▸ TASK BRIEF
Your answer should be the records again, unchanged in wording and free of images.

(Recorded data)

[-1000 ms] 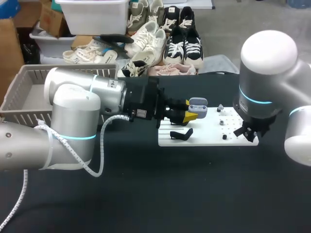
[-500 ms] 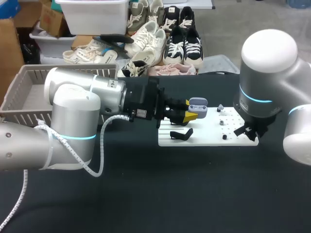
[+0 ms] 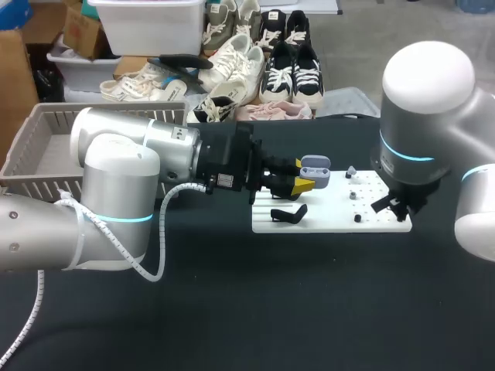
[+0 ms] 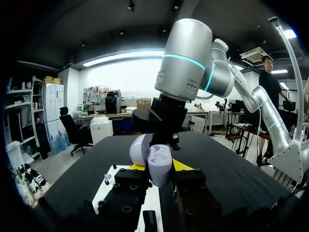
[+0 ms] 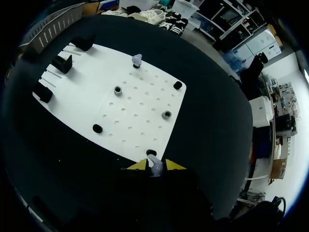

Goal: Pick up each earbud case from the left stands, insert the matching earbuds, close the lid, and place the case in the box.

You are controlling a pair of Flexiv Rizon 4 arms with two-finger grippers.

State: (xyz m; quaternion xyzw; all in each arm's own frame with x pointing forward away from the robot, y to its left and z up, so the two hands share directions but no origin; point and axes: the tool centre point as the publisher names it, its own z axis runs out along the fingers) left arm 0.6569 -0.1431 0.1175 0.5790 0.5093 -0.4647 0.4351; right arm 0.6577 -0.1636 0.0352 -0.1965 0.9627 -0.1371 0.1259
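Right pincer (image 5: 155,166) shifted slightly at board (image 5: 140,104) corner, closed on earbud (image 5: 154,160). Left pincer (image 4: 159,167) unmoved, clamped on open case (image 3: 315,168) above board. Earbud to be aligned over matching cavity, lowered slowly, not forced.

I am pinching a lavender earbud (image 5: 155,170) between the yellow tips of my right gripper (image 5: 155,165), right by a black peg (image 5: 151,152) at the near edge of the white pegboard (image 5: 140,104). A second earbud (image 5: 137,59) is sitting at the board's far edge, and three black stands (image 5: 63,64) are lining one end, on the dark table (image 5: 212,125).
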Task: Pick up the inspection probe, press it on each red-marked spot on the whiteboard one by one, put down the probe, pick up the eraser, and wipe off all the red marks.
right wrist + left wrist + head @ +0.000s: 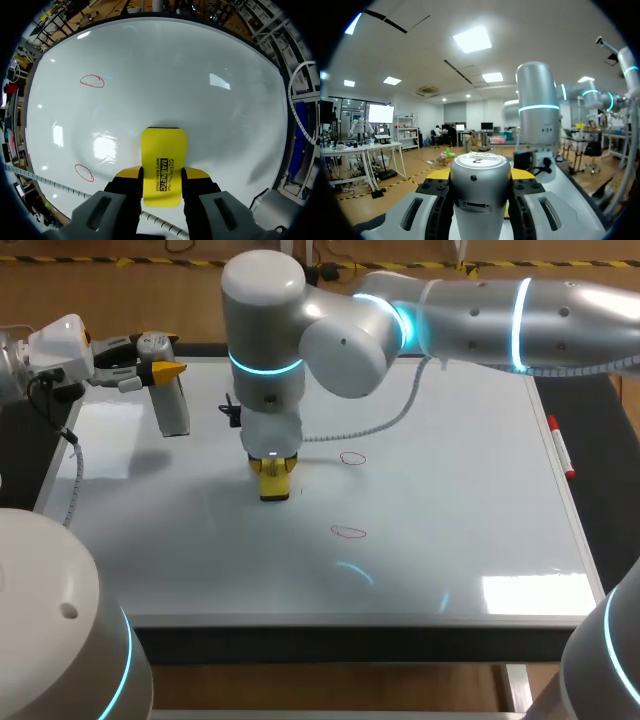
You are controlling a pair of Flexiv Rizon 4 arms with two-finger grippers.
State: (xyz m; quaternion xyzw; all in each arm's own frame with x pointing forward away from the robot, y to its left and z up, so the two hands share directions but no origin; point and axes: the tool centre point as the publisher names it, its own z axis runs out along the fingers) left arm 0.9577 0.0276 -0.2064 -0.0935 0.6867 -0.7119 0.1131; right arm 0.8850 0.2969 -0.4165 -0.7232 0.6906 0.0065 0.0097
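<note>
On the whiteboard (pixel 450 540), the near red mark (pixel 349 532) lies around the middle; beyond it to the left, the right gripper (pixel 275 485) is closed on the yellow eraser (pixel 164 150), whose end meets the board; the far red mark (pixel 352 458) sits just right of the eraser; a red pen (pixel 560 445) lies along the right edge; at the far left, the left gripper (pixel 160 370) clamps the silver probe (pixel 173 408).
</note>
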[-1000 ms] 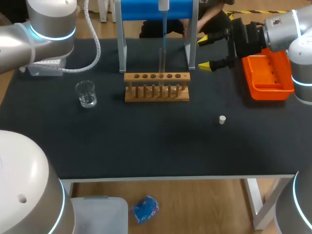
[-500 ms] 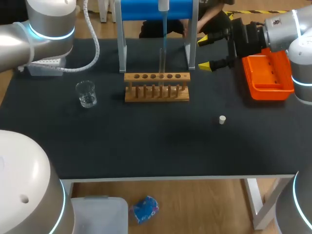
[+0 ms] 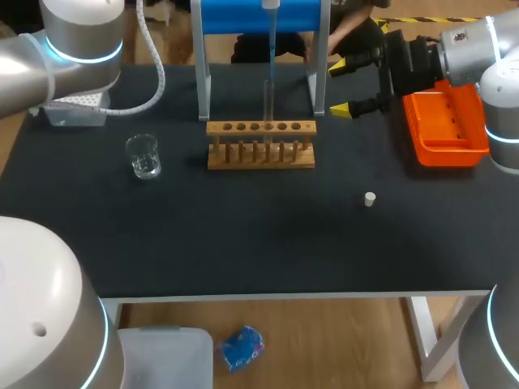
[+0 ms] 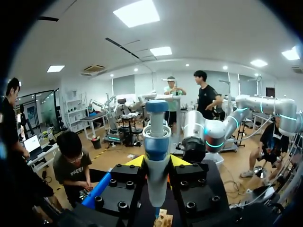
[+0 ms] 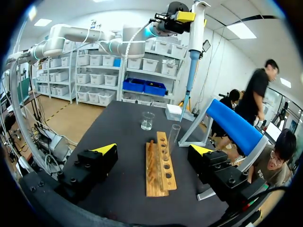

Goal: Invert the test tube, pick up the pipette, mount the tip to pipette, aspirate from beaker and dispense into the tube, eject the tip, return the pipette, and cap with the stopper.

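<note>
While the left gripper (image 4: 157, 161) grips the pipette (image 5: 193, 33) upright between both yellow tips, its point hangs near the mouth of the test tube (image 3: 268, 101) standing in the wooden rack (image 3: 261, 147); the right gripper (image 3: 339, 87) is wide open and empty beside the orange tray (image 3: 444, 134)

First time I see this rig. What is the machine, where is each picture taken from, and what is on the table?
It is a two-armed robot at a black table. One picture looks down from above; the other two come from wrist cameras. The left gripper is shut on a white and blue pipette, held tip-down above a glass test tube standing in a wooden rack. The right gripper is open and empty. Also: a glass beaker, a small white stopper, an orange tray.
</note>
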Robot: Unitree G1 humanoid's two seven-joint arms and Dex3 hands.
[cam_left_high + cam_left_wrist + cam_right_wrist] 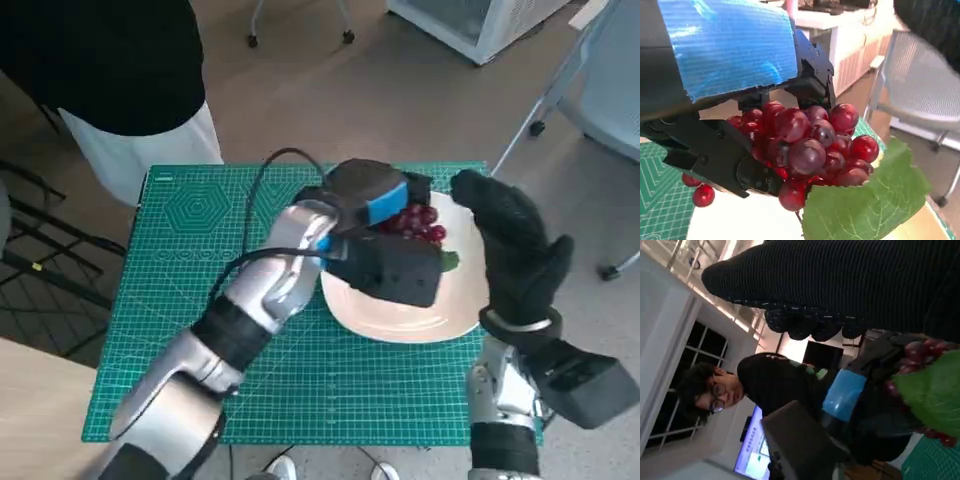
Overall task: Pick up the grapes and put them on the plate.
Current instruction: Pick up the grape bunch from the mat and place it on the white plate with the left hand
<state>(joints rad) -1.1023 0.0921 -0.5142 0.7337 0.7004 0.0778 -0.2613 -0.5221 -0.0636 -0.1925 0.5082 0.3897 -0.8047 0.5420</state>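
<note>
Left hand [375, 215]: I see it gripping the grapes [810, 145], over the plate [400, 320].
Grapes: above the plate's far part, leaf [865, 205] hanging.
Right hand [515, 250]: fingers spread, empty, beside the plate.

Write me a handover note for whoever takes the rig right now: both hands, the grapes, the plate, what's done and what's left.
Left robot hand: holds the red grape bunch, green leaf attached, over the plate.
Right robot hand: empty, fingers apart, raised beside the plate's right edge.
Plate: on the green cutting mat.
Done: grapes picked up and carried to the plate.
Left: whether the bunch already rests on the plate cannot be told; lower if needed, release, withdraw the left hand.
</note>
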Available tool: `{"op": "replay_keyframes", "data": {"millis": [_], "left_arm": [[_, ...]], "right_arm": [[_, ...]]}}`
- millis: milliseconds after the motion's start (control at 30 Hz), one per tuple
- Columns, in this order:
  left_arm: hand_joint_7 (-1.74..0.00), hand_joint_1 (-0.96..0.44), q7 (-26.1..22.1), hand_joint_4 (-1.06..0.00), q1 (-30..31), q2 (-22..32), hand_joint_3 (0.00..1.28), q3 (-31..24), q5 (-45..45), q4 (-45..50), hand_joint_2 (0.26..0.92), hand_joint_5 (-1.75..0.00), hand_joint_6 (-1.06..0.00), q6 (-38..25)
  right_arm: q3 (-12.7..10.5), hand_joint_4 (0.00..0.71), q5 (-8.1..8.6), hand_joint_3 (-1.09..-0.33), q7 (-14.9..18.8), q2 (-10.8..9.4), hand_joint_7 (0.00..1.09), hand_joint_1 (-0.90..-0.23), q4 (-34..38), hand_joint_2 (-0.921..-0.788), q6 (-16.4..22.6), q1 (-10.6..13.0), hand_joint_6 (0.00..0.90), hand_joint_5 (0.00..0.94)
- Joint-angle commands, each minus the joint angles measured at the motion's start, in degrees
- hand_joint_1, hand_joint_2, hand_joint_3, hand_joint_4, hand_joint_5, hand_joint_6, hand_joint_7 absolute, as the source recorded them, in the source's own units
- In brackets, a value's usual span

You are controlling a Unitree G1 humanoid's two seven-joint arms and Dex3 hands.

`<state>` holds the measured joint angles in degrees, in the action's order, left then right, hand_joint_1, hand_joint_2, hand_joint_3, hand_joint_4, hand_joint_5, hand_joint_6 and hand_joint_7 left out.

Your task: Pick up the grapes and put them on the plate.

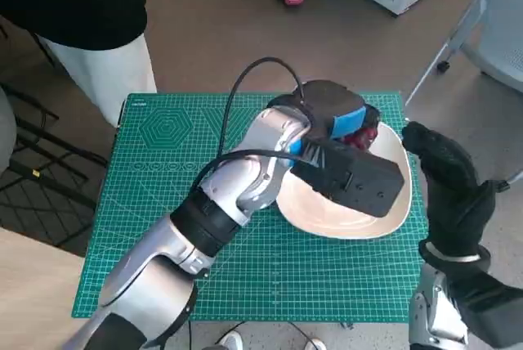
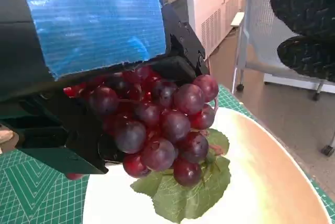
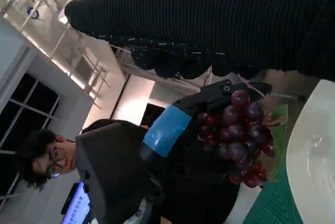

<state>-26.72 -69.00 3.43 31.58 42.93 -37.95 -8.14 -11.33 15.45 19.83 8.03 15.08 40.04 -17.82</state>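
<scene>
From the head view, the left hand (image 1: 339, 133), black with blue tape across its back, reaches over the far part of the white plate (image 1: 384, 211) on the green cutting mat (image 1: 163, 170). A bit of the dark red grapes (image 1: 368, 135) shows just past the tape, above the plate's far rim. The right hand (image 1: 445, 178) in its black knitted glove hangs beside the plate's right edge, grasping nothing, fingers loosely curved. A person in a black top and pale trousers (image 1: 106, 64) stands beyond the mat's far left corner.

From the left wrist view, the left hand (image 2: 104, 51) grips the grapes (image 2: 162, 124) from above; the bunch and its green leaves (image 2: 186, 192) hang over the plate (image 2: 272, 182), leaves apparently touching it. The gloved right hand (image 2: 306, 25) shows beyond.

From the right wrist view, the glove (image 3: 220, 20) lies near the camera with the held grapes (image 3: 238, 135) beyond it, beside the plate (image 3: 314, 156). A person (image 3: 42, 156) sits behind
</scene>
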Motion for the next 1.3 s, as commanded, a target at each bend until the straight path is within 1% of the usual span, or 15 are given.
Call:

▸ PROBLEM SOLUTION
[-1000 ms] 
[-500 ms] 
[+0 ms] 
[+0 ms] 
[+0 ms] 

Goal: Pick up each earbud case from the left stands, insert the matching earbuds, close the lid, and place the case in the box.

You are controlling a pair of Flexiv Rizon 4 arms with two-finger grippers.

State: (xyz m; quaternion xyzw; all in each arm's own frame with x pointing forward away from the robot, y to its left and z up, so the two hands share directions but no origin; point and axes: the tool centre point as the publisher names it, its own z axis runs out along the fingers) left arm 0.6569 -0.1431 0.1175 0.5790 0.5093 -0.4647 0.4351; right arm 0.6577 -0.1636 0.0352 -0.1965 0.9627 -0.1371 0.1259
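Right pincer (image 5: 155,166) shifted slightly at board (image 5: 140,104) corner, closed on earbud (image 5: 154,160). Left pincer (image 4: 159,167) unmoved, clamped on open case (image 3: 315,168) above board. Earbud to be aligned over matching cavity, lowered slowly, not forced.

I am pinching a lavender earbud (image 5: 155,170) between the yellow tips of my right gripper (image 5: 155,165), right by a black peg (image 5: 151,152) at the near edge of the white pegboard (image 5: 140,104). A second earbud (image 5: 137,59) is sitting at the board's far edge, and three black stands (image 5: 63,64) are lining one end, on the dark table (image 5: 212,125).
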Task: Pick up the inspection probe, press it on each red-marked spot on the whiteboard one by one, put down the probe, pick up the eraser, and wipe off all the red marks.
right wrist + left wrist + head @ +0.000s: 
You are controlling a pair of Flexiv Rizon 4 arms with two-finger grippers.
State: (xyz m; quaternion xyzw; all in each arm's own frame with x pointing forward away from the robot, y to its left and z up, so the two hands share directions but no origin; point and axes: the tool centre point as the publisher names it, its own z axis runs out along the fingers) left arm 0.9577 0.0276 -0.2064 -0.0935 0.6867 -0.7119 0.1131; right arm 0.8850 0.2969 -0.4165 -0.7232 0.6906 0.0065 0.0097
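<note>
On the whiteboard (pixel 450 540), the near red mark (pixel 349 532) lies around the middle; beyond it to the left, the right gripper (pixel 275 485) is closed on the yellow eraser (pixel 164 150), whose end meets the board; the far red mark (pixel 352 458) sits just right of the eraser; a red pen (pixel 560 445) lies along the right edge; at the far left, the left gripper (pixel 160 370) clamps the silver probe (pixel 173 408).
</note>
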[-1000 ms] 
[-500 ms] 
[+0 ms] 
[+0 ms] 
[+0 ms] 

Goal: Invert the test tube, pick up the pipette, mount the tip to pipette, aspirate from beaker and dispense into the tube, eject the tip, return the pipette, and cap with the stopper.

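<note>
While the left gripper (image 4: 157, 161) grips the pipette (image 5: 193, 33) upright between both yellow tips, its point hangs near the mouth of the test tube (image 3: 268, 101) standing in the wooden rack (image 3: 261, 147); the right gripper (image 3: 339, 87) is wide open and empty beside the orange tray (image 3: 444, 134)

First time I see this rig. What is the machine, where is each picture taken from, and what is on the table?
It is a two-armed robot at a black table. One picture looks down from above; the other two come from wrist cameras. The left gripper is shut on a white and blue pipette, held tip-down above a glass test tube standing in a wooden rack. The right gripper is open and empty. Also: a glass beaker, a small white stopper, an orange tray.
</note>
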Robot: Unitree G1 humanoid's two seven-joint arms and Dex3 hands.
[cam_left_high + cam_left_wrist + cam_right_wrist] 
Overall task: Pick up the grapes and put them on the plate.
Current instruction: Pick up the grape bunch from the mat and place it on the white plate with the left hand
<state>(joints rad) -1.1023 0.0921 -0.5142 0.7337 0.7004 0.0778 -0.2613 -0.5221 -0.0636 -0.1925 0.5082 0.3897 -0.8047 0.5420</state>
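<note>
Left hand [375, 215]: I see it gripping the grapes [810, 145], over the plate [400, 320].
Grapes: above the plate's far part, leaf [865, 205] hanging.
Right hand [515, 250]: fingers spread, empty, beside the plate.

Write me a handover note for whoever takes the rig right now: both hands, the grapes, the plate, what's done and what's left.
Left robot hand: holds the red grape bunch, green leaf attached, over the plate.
Right robot hand: empty, fingers apart, raised beside the plate's right edge.
Plate: on the green cutting mat.
Done: grapes picked up and carried to the plate.
Left: whether the bunch already rests on the plate cannot be told; lower if needed, release, withdraw the left hand.
</note>
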Available tool: `{"op": "replay_keyframes", "data": {"millis": [_], "left_arm": [[_, ...]], "right_arm": [[_, ...]]}}`
- millis: milliseconds after the motion's start (control at 30 Hz), one per tuple
- Columns, in this order:
  left_arm: hand_joint_7 (-1.74..0.00), hand_joint_1 (-0.96..0.44), q7 (-26.1..22.1), hand_joint_4 (-1.06..0.00), q1 (-30..31), q2 (-22..32), hand_joint_3 (0.00..1.28), q3 (-31..24), q5 (-45..45), q4 (-45..50), hand_joint_2 (0.26..0.92), hand_joint_5 (-1.75..0.00), hand_joint_6 (-1.06..0.00), q6 (-38..25)
  right_arm: q3 (-12.7..10.5), hand_joint_4 (0.00..0.71), q5 (-8.1..8.6), hand_joint_3 (-1.09..-0.33), q7 (-14.9..18.8), q2 (-10.8..9.4), hand_joint_7 (0.00..1.09), hand_joint_1 (-0.90..-0.23), q4 (-34..38), hand_joint_2 (-0.921..-0.788), q6 (-16.4..22.6), q1 (-10.6..13.0), hand_joint_6 (0.00..0.90), hand_joint_5 (0.00..0.94)
- Joint-angle commands, each minus the joint angles measured at the motion's start, in degrees
- hand_joint_1, hand_joint_2, hand_joint_3, hand_joint_4, hand_joint_5, hand_joint_6, hand_joint_7 absolute, as the source recorded them, in the source's own units
- In brackets, a value's usual span

You are controlling a Unitree G1 humanoid's two seven-joint arms and Dex3 hands.

`<state>` holds the measured joint angles in degrees, in the action's order, left then right, hand_joint_1, hand_joint_2, hand_joint_3, hand_joint_4, hand_joint_5, hand_joint_6 and hand_joint_7 left out.

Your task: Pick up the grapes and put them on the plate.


<state>-26.72 -69.00 3.43 31.58 42.93 -37.95 -8.14 -11.33 15.45 19.83 8.03 15.08 40.04 -17.82</state>
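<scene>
From the head view, the left hand (image 1: 339, 133), black with blue tape across its back, reaches over the far part of the white plate (image 1: 384, 211) on the green cutting mat (image 1: 163, 170). A bit of the dark red grapes (image 1: 368, 135) shows just past the tape, above the plate's far rim. The right hand (image 1: 445, 178) in its black knitted glove hangs beside the plate's right edge, grasping nothing, fingers loosely curved. A person in a black top and pale trousers (image 1: 106, 64) stands beyond the mat's far left corner.

From the left wrist view, the left hand (image 2: 104, 51) grips the grapes (image 2: 162, 124) from above; the bunch and its green leaves (image 2: 186, 192) hang over the plate (image 2: 272, 182), leaves apparently touching it. The gloved right hand (image 2: 306, 25) shows beyond.

From the right wrist view, the glove (image 3: 220, 20) lies near the camera with the held grapes (image 3: 238, 135) beyond it, beside the plate (image 3: 314, 156). A person (image 3: 42, 156) sits behind
</scene>
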Motion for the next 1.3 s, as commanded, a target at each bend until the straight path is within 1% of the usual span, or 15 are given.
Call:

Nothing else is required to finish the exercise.